Exercise description →
Gather all lines with "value" from the records.

Data records →
------
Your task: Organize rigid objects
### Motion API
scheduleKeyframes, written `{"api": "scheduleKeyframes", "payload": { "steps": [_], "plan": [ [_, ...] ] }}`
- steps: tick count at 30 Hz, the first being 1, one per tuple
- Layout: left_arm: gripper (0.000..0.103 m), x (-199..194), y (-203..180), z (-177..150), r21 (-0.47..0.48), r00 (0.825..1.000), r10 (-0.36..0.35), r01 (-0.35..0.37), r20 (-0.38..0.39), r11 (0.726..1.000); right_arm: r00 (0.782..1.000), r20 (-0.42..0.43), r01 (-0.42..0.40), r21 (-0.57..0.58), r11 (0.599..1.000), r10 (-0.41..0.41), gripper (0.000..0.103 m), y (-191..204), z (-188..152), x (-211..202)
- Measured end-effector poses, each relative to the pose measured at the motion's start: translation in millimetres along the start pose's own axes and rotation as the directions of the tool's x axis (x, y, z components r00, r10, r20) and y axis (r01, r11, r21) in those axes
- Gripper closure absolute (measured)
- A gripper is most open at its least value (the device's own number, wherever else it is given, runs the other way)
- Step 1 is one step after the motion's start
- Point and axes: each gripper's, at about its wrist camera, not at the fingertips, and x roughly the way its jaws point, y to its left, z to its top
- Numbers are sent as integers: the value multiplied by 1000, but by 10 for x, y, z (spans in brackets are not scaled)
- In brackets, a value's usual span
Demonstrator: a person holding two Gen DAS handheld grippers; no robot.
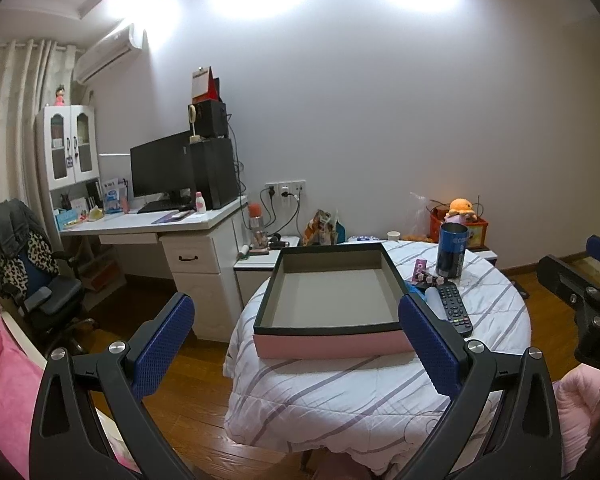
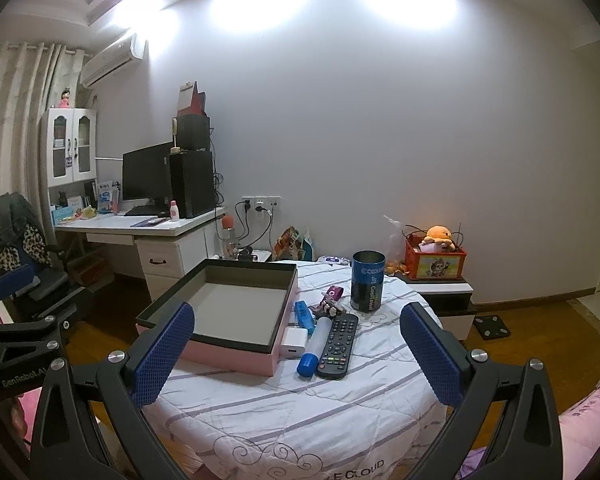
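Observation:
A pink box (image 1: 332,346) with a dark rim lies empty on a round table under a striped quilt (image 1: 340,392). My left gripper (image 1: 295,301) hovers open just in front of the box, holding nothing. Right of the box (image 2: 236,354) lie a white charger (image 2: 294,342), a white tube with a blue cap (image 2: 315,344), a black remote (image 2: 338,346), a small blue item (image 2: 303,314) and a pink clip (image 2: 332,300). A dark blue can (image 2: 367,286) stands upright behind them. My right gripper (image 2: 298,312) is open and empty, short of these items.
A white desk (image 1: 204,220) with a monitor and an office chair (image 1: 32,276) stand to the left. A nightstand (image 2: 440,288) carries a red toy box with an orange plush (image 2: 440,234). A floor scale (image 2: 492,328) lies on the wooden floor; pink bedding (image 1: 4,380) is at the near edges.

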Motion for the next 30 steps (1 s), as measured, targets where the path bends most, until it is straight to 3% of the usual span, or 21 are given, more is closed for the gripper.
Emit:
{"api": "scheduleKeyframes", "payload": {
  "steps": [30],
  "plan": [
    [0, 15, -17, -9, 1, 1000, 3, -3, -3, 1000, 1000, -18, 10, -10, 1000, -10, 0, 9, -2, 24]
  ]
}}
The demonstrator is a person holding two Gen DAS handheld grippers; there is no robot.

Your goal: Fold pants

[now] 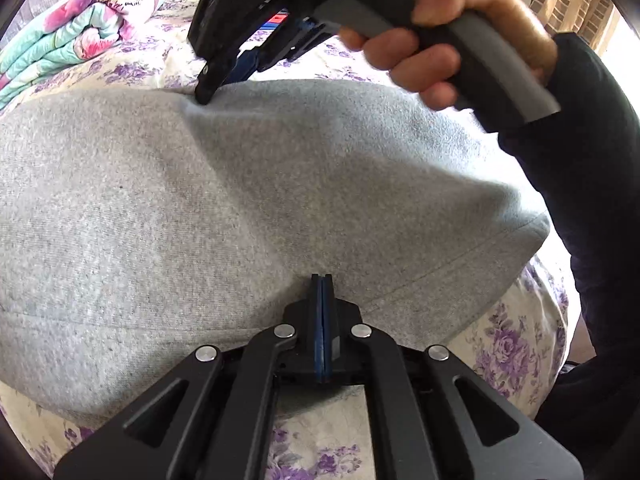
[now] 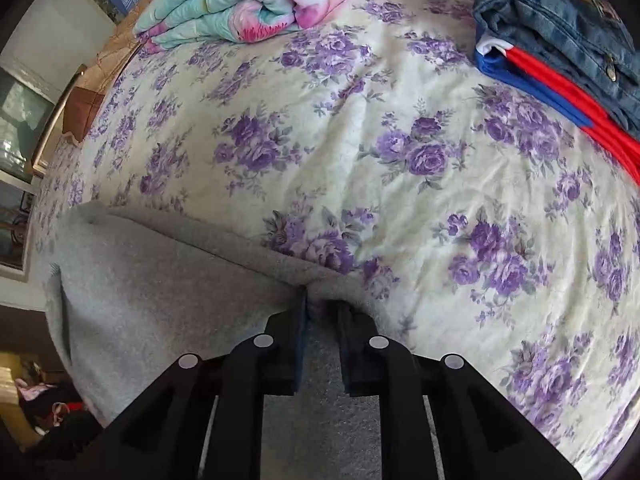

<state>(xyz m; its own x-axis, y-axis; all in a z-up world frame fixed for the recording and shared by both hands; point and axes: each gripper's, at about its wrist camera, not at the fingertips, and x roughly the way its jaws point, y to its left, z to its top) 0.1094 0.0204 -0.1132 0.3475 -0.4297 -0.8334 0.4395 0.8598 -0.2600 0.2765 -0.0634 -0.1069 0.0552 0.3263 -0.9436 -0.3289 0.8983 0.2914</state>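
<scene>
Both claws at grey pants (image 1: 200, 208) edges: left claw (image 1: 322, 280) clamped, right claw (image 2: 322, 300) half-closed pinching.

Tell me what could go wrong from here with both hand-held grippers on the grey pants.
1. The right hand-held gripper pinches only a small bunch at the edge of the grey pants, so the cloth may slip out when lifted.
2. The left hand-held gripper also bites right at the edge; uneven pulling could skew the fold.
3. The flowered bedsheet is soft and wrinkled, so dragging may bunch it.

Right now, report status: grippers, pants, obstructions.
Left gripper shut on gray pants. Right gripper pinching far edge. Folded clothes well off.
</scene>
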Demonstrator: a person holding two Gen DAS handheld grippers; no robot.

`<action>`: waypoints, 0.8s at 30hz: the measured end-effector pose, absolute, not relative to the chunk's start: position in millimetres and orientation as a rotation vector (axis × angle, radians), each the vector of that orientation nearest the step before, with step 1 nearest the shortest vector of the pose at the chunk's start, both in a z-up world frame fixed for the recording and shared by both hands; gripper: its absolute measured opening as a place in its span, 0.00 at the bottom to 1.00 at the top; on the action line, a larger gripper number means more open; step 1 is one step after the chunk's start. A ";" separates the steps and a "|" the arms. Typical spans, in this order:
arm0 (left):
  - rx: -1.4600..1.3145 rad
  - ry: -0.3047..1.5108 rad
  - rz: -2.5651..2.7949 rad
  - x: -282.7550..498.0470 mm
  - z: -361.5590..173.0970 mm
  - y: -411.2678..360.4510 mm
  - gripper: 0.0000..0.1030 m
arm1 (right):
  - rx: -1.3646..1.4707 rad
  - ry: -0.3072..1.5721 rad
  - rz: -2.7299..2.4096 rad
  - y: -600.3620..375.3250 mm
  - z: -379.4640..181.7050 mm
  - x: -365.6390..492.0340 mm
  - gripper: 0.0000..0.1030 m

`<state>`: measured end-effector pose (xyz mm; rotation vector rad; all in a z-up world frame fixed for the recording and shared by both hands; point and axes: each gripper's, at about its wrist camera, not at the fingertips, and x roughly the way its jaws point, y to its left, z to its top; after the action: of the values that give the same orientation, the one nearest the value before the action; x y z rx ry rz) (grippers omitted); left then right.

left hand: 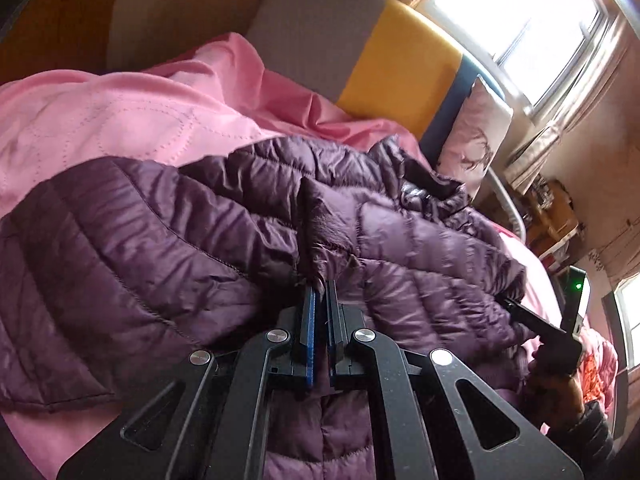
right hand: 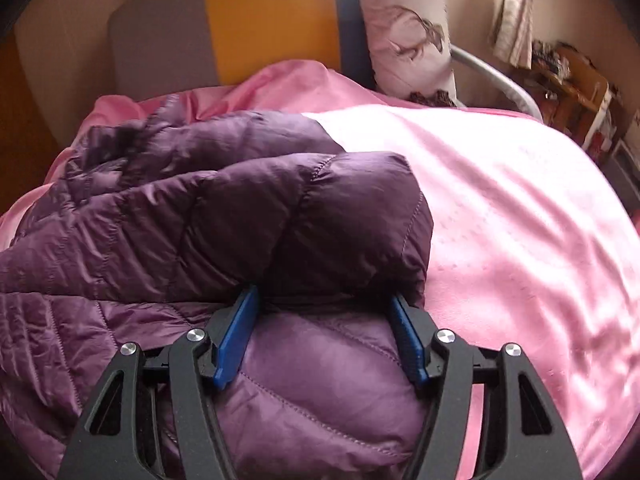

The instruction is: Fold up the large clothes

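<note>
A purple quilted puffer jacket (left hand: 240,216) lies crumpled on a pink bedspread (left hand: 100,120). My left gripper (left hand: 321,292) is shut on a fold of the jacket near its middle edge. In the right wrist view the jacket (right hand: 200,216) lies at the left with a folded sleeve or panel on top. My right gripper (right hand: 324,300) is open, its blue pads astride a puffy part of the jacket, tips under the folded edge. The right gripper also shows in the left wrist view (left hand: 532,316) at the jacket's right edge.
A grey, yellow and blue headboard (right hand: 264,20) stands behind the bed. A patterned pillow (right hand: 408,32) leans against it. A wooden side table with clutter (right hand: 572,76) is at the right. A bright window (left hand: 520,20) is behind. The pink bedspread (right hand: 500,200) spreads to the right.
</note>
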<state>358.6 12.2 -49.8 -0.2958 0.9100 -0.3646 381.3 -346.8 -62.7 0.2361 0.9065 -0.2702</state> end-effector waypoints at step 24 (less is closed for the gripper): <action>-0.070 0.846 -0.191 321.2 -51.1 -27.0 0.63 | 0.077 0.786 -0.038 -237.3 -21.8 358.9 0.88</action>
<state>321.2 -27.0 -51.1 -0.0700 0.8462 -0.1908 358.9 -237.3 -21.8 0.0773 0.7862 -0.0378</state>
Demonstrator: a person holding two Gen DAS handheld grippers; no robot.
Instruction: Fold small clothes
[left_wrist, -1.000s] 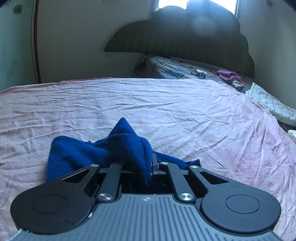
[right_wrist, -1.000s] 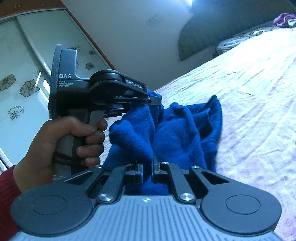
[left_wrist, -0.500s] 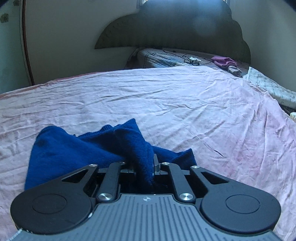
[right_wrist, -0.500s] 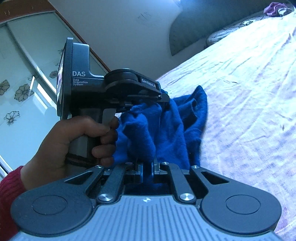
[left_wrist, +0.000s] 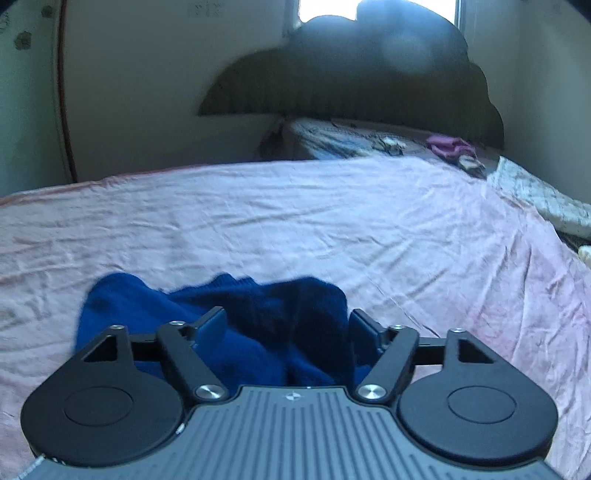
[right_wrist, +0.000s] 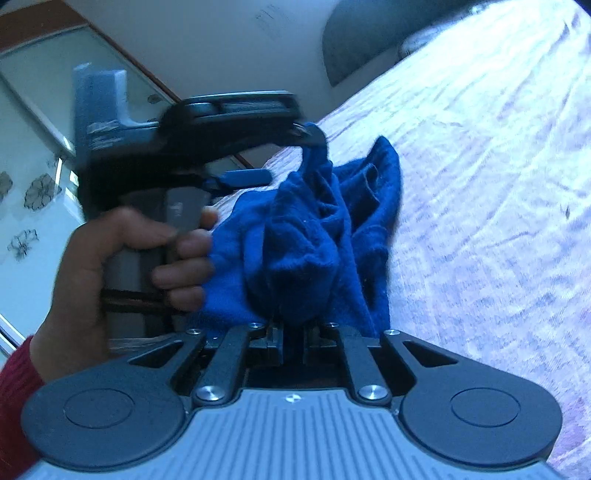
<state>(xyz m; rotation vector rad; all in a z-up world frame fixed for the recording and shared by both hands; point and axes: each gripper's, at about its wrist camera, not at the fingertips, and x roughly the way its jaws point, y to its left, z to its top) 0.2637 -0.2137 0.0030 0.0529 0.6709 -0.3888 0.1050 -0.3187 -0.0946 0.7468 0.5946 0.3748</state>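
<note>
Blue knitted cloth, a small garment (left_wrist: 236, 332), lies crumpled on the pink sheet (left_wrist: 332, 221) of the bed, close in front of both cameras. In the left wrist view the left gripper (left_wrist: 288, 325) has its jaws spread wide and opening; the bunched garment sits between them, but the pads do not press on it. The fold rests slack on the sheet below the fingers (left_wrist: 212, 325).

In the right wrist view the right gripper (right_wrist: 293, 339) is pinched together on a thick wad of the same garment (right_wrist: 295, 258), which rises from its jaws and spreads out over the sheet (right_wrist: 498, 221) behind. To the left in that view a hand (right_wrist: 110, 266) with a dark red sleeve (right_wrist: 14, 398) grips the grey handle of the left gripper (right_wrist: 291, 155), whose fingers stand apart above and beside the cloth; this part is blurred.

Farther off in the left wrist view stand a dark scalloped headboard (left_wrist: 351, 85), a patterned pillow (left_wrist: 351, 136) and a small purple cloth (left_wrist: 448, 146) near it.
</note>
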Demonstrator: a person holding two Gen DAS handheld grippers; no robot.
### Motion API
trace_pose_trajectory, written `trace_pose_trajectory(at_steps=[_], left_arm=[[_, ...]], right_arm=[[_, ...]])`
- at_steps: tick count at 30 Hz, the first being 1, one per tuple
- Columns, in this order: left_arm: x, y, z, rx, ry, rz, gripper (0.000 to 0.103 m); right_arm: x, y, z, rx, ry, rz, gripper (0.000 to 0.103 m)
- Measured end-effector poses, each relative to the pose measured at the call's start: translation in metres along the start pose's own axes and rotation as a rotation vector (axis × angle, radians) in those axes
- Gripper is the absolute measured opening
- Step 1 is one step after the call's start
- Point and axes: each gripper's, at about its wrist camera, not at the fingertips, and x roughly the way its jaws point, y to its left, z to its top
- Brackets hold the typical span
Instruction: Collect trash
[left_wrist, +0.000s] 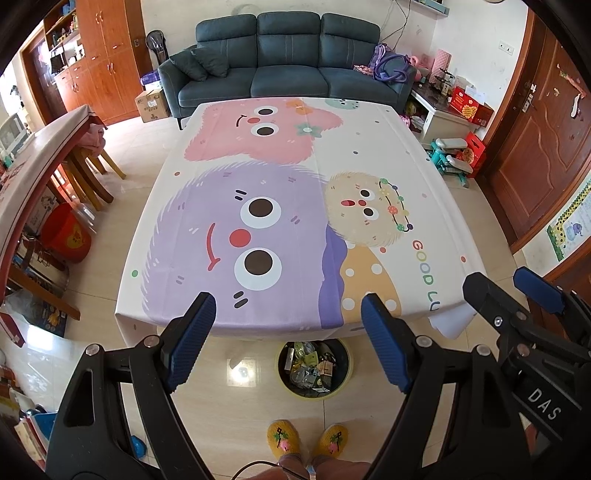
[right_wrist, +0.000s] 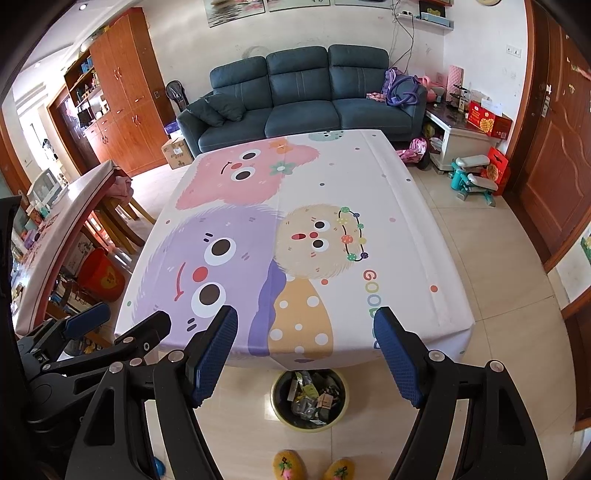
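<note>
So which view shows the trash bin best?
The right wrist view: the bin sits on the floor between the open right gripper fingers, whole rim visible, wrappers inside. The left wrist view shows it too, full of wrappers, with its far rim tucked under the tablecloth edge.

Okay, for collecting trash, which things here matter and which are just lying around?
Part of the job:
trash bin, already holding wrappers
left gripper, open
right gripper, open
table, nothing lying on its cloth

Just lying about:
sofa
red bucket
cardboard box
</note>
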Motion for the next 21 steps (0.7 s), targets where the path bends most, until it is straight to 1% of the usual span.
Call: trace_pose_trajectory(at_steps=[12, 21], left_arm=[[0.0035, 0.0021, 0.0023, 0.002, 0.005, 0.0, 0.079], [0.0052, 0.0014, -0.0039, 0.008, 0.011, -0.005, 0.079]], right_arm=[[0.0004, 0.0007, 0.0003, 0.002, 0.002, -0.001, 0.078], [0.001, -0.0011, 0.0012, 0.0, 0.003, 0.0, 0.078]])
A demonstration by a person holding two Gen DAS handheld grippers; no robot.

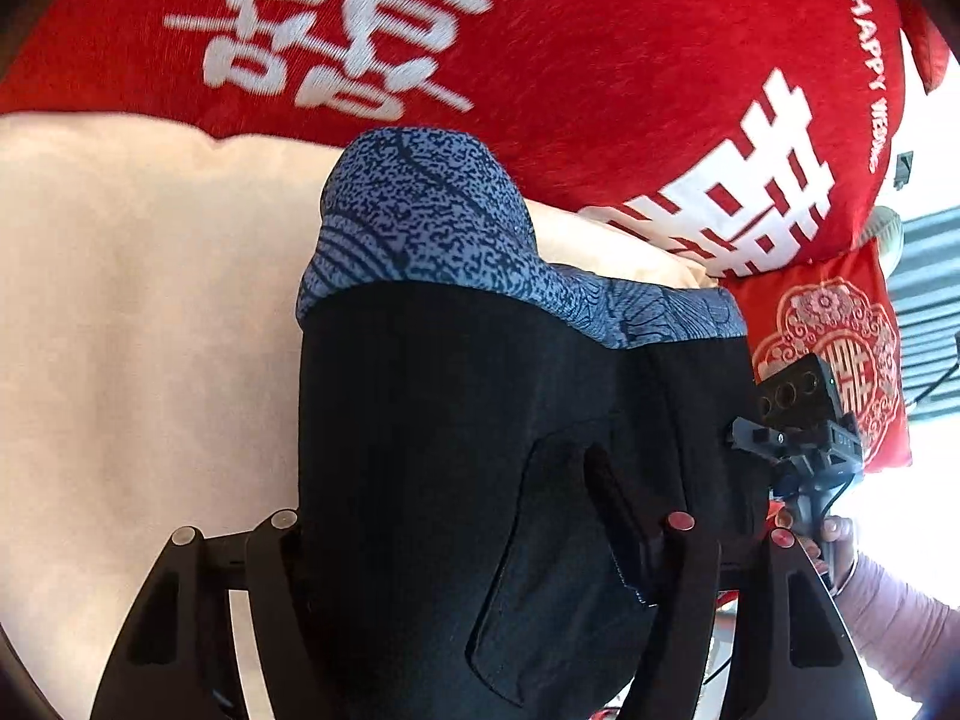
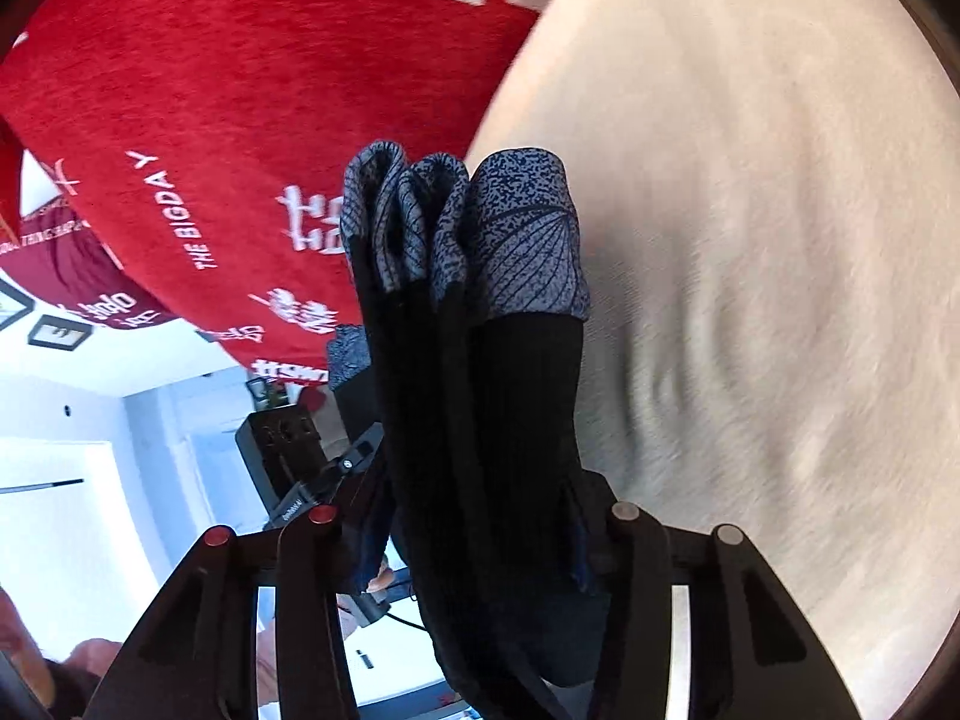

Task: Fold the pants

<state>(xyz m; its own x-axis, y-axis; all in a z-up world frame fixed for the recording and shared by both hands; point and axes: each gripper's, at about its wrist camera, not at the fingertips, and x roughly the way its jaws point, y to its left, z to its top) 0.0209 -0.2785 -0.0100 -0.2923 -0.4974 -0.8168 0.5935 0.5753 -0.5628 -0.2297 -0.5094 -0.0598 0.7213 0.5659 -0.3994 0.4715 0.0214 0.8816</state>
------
Answer space →
- A gripper is most open at its least value (the device's own number, wherever else it is given, runs the other way)
- Numbers are sent as integers: the value multiplied by 1000, but by 10 for x, y, z (spans in brackets are not scaled)
- In brackets, a value's usual span
`<state>`: measured end-effector pose (xyz mm; rotation vector rad; all in a z-up world frame fixed for the recording and shared by both hands; point and axes: each gripper's, at about its wrist camera, not at the fingertips, and x roughly the way its jaws point, y to its left, z to its top; after the action: of the values that give the same orientation, the one nearest the value before the action; x y z rx ry rz) (grippers omitted); left then right.

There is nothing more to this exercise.